┌──
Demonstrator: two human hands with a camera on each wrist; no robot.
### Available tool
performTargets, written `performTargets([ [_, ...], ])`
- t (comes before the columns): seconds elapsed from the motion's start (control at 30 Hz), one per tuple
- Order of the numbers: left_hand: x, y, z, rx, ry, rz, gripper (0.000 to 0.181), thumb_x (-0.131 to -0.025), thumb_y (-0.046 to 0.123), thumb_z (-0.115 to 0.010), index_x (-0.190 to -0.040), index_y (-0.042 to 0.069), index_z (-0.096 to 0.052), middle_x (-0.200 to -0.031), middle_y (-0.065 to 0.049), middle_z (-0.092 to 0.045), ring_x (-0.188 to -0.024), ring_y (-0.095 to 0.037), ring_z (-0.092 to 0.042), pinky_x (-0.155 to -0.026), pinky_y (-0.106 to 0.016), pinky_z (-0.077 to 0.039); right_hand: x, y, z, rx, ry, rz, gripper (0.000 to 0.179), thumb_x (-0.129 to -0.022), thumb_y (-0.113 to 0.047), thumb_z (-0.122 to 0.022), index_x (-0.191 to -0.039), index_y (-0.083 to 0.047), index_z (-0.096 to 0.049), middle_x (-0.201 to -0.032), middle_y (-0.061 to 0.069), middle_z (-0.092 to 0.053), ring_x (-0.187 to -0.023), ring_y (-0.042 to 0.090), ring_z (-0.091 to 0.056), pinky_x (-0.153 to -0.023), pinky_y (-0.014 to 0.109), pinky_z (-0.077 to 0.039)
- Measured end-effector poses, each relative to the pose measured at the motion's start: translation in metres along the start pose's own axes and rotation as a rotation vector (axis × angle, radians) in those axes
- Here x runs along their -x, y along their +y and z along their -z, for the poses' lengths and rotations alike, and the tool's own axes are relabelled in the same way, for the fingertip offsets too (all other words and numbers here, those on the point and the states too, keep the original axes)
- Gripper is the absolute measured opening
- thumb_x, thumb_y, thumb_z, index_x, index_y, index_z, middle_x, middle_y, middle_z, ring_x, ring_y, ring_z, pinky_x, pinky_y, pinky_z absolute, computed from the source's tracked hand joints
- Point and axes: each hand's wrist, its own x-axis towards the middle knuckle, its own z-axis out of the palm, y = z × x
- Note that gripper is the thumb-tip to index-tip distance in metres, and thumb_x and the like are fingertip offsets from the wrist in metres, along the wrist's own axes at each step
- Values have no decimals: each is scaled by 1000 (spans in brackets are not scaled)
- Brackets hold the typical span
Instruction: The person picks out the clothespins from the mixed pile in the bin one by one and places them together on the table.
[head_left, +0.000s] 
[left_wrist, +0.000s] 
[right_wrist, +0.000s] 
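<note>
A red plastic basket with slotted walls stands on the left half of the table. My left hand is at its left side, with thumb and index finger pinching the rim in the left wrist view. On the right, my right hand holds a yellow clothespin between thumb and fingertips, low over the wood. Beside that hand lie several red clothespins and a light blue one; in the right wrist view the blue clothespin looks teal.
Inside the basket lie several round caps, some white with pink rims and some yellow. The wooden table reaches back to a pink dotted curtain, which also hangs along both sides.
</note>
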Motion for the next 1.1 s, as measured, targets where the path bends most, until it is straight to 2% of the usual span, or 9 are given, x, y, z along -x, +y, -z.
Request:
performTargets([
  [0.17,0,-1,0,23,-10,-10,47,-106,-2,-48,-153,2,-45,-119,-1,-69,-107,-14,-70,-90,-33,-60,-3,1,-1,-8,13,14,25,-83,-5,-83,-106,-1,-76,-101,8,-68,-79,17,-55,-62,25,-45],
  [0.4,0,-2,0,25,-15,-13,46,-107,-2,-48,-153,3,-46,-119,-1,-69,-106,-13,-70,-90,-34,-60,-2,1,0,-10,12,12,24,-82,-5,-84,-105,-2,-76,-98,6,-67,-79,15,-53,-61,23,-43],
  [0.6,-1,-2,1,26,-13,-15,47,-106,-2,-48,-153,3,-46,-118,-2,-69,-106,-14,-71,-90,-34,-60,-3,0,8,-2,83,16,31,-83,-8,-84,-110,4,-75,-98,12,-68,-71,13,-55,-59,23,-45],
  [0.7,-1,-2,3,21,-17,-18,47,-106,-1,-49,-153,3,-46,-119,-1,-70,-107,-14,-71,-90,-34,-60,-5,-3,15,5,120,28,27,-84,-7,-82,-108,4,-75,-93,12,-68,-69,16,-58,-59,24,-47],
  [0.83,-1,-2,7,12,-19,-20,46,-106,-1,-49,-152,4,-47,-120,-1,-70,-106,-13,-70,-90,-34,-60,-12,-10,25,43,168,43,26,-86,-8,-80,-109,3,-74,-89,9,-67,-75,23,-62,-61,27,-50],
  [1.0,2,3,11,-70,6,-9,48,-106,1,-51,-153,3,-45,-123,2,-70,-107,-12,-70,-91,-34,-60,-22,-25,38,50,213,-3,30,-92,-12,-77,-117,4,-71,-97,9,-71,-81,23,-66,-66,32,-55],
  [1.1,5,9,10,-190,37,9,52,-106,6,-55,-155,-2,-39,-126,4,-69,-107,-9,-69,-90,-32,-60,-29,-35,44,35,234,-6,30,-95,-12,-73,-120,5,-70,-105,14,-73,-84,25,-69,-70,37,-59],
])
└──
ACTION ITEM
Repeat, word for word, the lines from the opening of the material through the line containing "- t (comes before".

EXERCISE RESPONSE
Demonstrator: two human hands with a camera on each wrist; no robot.
### Available tool
performTargets, written `performTargets([ [_, ...], ])`
- t (comes before the columns): seconds elapsed from the motion's start (control at 30 Hz), one per tuple

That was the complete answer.